* _WORK ITEM_
Here the job is to return only the lines of the material, exactly, from the first one to the line with "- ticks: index".

* _DATA SHOWN_
##############################
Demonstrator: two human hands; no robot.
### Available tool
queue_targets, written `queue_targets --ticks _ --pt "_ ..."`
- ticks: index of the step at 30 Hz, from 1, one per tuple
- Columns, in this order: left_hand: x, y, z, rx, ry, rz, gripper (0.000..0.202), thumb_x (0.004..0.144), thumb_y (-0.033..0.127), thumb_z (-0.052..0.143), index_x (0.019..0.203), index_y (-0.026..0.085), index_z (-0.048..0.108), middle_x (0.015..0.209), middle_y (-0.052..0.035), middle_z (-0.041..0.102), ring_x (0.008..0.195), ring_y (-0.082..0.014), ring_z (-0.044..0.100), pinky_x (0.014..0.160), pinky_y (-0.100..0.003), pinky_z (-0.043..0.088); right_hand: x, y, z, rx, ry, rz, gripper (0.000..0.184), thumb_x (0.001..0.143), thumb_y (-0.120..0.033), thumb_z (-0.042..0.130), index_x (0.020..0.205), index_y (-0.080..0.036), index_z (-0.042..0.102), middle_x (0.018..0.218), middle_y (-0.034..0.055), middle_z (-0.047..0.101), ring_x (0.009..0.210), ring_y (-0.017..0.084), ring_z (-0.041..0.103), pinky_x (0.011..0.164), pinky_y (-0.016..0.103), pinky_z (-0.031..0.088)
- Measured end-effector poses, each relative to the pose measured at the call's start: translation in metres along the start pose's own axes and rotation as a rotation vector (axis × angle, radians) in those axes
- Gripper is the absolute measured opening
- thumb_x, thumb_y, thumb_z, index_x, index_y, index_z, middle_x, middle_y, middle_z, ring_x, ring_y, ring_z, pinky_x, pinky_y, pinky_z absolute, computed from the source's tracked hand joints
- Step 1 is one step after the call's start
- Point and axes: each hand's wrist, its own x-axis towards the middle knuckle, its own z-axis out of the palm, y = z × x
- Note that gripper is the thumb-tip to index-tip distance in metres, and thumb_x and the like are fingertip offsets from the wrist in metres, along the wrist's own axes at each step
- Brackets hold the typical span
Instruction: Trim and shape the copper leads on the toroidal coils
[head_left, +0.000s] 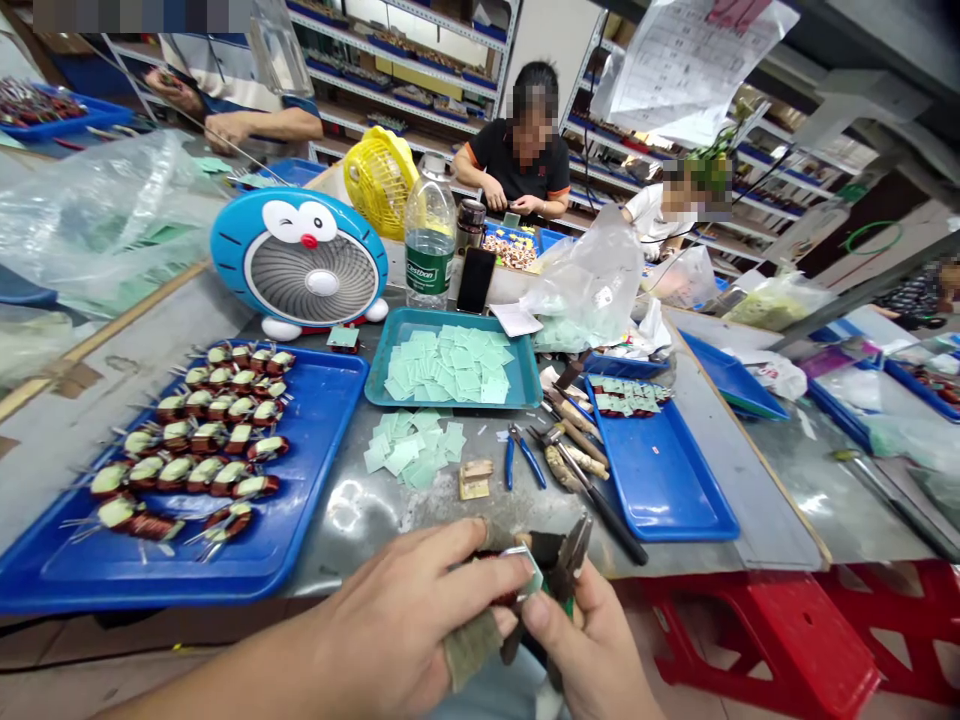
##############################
* _YOUR SOLUTION_
Demonstrator: two human hands; no robot.
### Available tool
queue_targets, written `queue_targets --ticks _ --pt "_ ..."`
- ticks: index of the step at 30 Hz, from 1, one per tuple

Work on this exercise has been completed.